The API provides a means for modifying configuration info like MAC addresses and hard disk devices in memory (VmCtl.Config) but any changes made this way are lost when the VM process terminates. Making permanent changes that will persist when you move the VM image elsewhere requires direct manipulation of the .vmx file, which does not appear to be very well documented. I take this to mean that it’s not really meant to be tinkered with, but that’s just an invitation…

Fortunately, Google turned up this page among the documentation, describing the procedure for setting a static MAC address.

On the VM, where the parameter disk is consumed:

Building two dozen servers for automated testing isn’t much use if they can’t connect to the network because they all have the same hostname. We need some means of changing the VM’s hostname. All Windows machines have a supposedly-unique System ID (SID) as well, and I’d like to change that during image construction just in case we need build machines for the domain.

Windows does not support changing the SID after the GUI phase of system installation has begun. The base image contains a thoroughly cooked Windows system, which has not only fully completed the OS installation but has several apps installed as well. Fortunately for Windows sysadmins everywhere, there’s a nice little app called NewSID, a part of the Sysinternals collection, which can change the SID after installation is complete. Running it in non-interactive mode can be done via a command-line switch, ‘/a’.

At least, in theory.

Microsoft has added a EULA to each of the Sysinternals tools, which means that NewSID will sit and wait for someone to click a button before doing anything, even in ‘non-interactive’ mode. This can be circumvented by creating a registry key before you run NewSID:

[HKEY_CURRENT_USER\SOFTWARE\Sysinternals\NewSID]
“EulaAccepted”=dword:1


Of course, NewSID will reboot the machine after it runs. For our purposes it should only be run once, no matter how many times the system is rebooted subsequently.

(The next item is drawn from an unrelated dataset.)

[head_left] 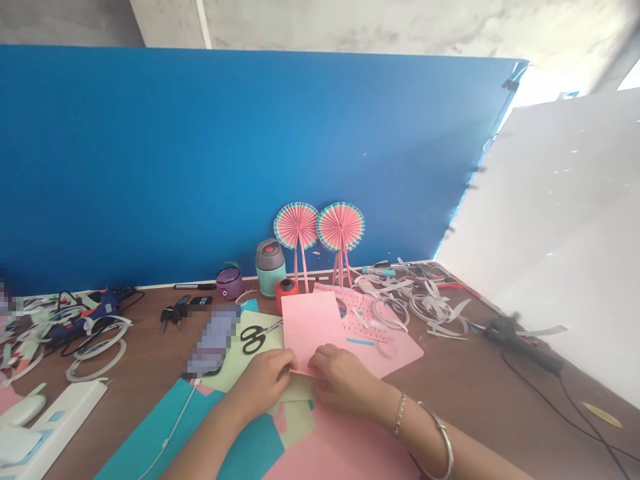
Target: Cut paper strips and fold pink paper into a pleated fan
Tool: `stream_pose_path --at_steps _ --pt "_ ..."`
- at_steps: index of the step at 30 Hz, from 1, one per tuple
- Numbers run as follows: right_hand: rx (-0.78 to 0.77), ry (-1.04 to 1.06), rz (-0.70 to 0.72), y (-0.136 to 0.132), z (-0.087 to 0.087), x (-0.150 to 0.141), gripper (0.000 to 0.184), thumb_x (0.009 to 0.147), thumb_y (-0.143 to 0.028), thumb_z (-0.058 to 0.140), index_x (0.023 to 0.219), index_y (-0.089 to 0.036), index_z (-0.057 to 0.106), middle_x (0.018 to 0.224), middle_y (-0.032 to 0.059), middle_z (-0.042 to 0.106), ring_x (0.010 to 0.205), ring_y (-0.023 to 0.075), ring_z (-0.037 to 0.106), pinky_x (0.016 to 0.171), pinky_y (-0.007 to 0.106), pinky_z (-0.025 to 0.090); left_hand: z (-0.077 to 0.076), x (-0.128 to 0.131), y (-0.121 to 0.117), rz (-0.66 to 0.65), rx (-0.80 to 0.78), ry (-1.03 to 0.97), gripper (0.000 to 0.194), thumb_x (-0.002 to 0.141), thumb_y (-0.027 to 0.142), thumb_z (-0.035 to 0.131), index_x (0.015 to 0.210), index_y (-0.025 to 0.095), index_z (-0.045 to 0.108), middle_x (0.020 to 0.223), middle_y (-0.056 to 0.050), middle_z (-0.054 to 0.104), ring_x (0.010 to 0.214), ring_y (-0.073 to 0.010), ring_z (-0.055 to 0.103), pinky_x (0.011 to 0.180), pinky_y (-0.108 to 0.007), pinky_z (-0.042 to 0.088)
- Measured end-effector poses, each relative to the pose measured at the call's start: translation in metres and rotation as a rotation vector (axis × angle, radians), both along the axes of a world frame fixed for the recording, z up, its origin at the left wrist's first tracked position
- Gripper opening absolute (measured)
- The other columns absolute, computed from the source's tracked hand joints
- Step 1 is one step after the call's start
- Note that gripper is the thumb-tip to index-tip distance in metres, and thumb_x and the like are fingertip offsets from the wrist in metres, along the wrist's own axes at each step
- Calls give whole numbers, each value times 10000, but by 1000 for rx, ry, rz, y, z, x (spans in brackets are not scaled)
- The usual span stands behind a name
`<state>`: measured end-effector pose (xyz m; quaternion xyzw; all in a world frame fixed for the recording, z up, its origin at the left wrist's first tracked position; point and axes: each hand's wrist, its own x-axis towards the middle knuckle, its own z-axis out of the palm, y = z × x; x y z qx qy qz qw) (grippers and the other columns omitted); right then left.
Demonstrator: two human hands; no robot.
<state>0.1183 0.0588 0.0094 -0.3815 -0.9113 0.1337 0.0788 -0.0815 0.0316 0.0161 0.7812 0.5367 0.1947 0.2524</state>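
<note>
My left hand [270,377] and right hand [343,380] pinch the pink paper [312,327] at its near edge, its length stretching away beyond both!

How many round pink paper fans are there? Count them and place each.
2. The left fan is right of the turquoise flask; the right fan is beside that fan. Both are beyond the pink sheet.
</note>
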Motion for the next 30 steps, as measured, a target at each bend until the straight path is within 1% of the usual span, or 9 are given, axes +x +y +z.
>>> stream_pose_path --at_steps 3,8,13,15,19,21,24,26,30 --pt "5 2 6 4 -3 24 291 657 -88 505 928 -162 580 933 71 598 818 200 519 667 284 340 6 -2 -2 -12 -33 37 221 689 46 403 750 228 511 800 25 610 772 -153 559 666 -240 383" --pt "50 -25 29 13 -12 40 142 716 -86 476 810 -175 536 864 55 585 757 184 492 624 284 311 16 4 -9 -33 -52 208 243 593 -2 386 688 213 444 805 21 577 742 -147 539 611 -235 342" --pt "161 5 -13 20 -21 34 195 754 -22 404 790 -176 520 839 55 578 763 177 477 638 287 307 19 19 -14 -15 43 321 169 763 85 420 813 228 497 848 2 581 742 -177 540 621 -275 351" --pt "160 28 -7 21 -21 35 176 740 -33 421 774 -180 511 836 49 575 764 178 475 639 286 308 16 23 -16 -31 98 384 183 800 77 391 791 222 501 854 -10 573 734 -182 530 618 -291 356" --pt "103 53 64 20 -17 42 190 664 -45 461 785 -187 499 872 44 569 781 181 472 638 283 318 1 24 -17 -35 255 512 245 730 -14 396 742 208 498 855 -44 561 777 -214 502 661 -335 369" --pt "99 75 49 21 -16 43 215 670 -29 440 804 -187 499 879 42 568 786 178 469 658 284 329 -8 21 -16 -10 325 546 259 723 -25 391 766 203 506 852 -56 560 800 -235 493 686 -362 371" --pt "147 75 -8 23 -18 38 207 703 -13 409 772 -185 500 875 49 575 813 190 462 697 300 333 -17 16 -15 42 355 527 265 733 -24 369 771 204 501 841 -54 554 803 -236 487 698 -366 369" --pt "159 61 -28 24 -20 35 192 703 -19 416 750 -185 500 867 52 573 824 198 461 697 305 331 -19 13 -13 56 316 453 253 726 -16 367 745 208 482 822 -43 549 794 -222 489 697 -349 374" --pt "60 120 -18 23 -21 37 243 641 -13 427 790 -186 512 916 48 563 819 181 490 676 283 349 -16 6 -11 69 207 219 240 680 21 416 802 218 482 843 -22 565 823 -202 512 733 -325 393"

So the PowerShell script for running NewSID on a machine and changing its hostname to $compName looks something like this:

if($env:COMPUTERNAME -eq $compName)
{
[do subsequent setup tasks here];
}
else
{
if(-not (Test-Path HKCU:/SOFTWARE/Sysinternals))
{
New-Item HKCU:/SOFTWARE/Sysinternals
}
$key = New-Item HKCU:/SOFTWARE/Sysinternals/NewSID;
$key.SetValue(”EulaAccepted”, 1);
$p = [diagnostics.process]::Start(”newsid.exe”, “/a ${compName}”);
$p.WaitForExit();
}


Construction of the parameter disk:

Parameter disks are defined by INCLUDES configuration files which contain a list of files to put on the disk. This turned out to be a bit limiting; NewSID will need to be run for all our server configurations and adding that functionality isn’t as simple as just putting files on the disk.

So packages can also be included. A package is basically a directory with a BUILD.ps1 script in it, which takes a path to the parameter disk and can assume it’s running from the package’s own directory. For most packages this script just copies files, but the NewSID one has to do something a little more complicated.

A package is not allowed to make any assumptions about the parameter disk apart from the presence of a Bootstrap.ps1 file. All parameter disk configurations will have this file and it will be the first thing run. NewSID’s BUILD.ps1 has to set up the disk so that its own Bootstrap.ps1 gets run first, which is done by renaming the existing Bootstrap.ps1 and chaining to it from its own.

This does come with the caveat that NewSID must be the last package included, otherwise it might get displaced by another.

An INCLUDES file looks something like this:

Bootstrap.ps1
@Installers
@NewSID [hostname]


Filenames are relative to the directory containing the INCLUDES file. Any line starting with an ‘@’ is assumed to be a package name. Packages can be given a list of comma-delimited arguments, which will be passed as an array as the second argument to BUILD.ps1.

At present, our scripts are rather tied to our filesystem layout and server configurations. Once they’re a bit more portable I’ll make them available for download.

UPDATE: These scripts are rapidly approaching obsolescence, what with our decision to manage our VMs with VirtualCenter. Managed.VIM and VirtualCloud will supercede the scripts and be a lot less nasty to maintain.